Molecular regulation of muscle stem cell asymmetric division

Description

Abstract We discovered that a subset of satellite cells in skeletal muscle are self-renewing stem cells that give rise to myogenic progenitors through asymmetric apical-basal cell divisions. The regulation of asymmetric stem cell division is a key control point that impacts the efficacy of the entire regenerative program. Stem cell polarity is established by the PAR complex, comprised of PAR3/PAR6/aPKC, to regulate self-renewal and expansion. Duchenne Muscular Dystrophy (DMD) is coaused by a lack of dystrophin which is expressed in muscle fibers where it plays a role in ensuring structural integrity. We have made the seminal finding that dystrophin regulates the establishment of PAR-mediated polarity in satellite cells.

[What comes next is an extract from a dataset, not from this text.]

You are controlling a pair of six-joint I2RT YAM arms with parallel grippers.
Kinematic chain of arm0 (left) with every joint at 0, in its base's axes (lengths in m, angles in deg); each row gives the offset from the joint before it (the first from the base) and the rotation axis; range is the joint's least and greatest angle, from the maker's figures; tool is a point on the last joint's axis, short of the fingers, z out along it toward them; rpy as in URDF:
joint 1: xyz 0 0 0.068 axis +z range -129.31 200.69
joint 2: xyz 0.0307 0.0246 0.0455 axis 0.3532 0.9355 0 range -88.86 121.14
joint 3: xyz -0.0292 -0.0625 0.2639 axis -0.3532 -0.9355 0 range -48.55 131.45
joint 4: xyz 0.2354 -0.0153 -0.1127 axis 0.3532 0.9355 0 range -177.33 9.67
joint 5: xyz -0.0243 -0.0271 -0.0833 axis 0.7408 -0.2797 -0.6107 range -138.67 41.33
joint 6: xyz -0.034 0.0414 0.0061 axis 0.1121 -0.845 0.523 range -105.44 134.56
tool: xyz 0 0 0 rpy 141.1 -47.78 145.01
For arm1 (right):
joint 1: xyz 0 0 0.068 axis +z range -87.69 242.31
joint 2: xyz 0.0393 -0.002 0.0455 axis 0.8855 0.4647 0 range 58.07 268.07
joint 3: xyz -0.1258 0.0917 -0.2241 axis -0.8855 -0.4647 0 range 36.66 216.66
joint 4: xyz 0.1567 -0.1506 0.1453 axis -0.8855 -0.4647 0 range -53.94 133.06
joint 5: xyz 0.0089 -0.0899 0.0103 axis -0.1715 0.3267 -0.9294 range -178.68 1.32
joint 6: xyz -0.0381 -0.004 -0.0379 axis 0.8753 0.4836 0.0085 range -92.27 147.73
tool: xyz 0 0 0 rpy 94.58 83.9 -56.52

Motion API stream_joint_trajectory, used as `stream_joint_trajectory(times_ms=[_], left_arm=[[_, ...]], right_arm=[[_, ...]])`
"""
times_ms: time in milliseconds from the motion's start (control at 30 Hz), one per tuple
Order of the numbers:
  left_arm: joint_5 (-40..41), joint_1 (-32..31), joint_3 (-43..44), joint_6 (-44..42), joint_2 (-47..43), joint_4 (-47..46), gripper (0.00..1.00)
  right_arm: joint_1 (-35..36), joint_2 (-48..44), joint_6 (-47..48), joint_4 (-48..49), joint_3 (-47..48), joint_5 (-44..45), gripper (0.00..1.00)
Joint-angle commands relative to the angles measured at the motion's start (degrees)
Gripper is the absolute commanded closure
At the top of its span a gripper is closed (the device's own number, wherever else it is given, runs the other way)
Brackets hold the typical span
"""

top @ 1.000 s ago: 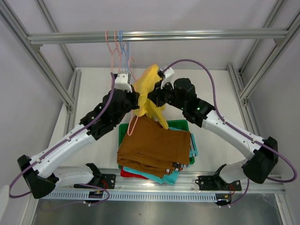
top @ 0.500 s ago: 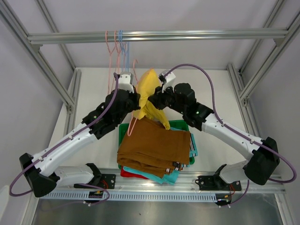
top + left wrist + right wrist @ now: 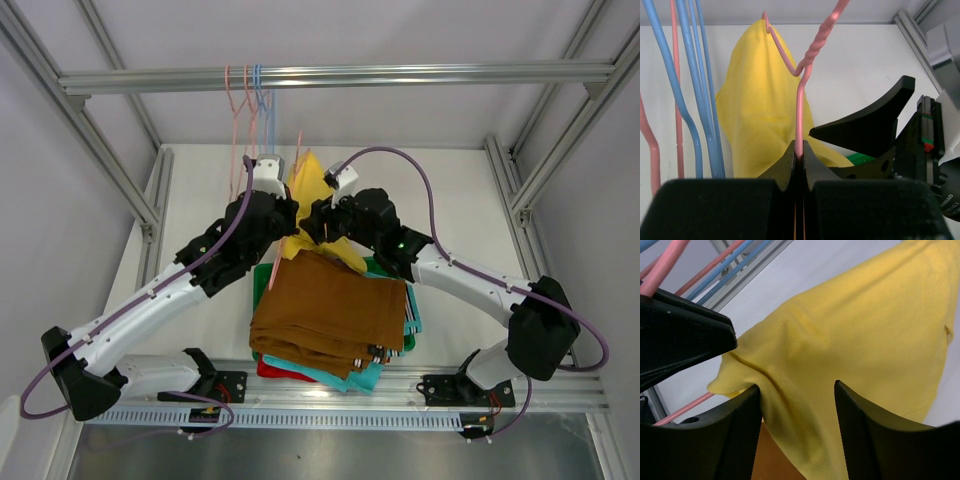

In the absence of dystrophin, the polarity effector Par1b is dysregulated, leading to the failure of Par3 to become localized to the cortex associated with the basal lamina. Importantly, this results in an abnormal increase in centrosome number, a 10-fold reduction in the numbers of satellite stem cells undergoing asymmetric divisions, and a marked decrease in the generation of myogenin-expressing progenitors. Accordingly, our data suggests that the failure of regenerative myogenesis to keep pace with disease progression in DMD is not due to muscle stem cell exhaustion, but rather is due to a cell-autonomous deficiency in asymmetric division.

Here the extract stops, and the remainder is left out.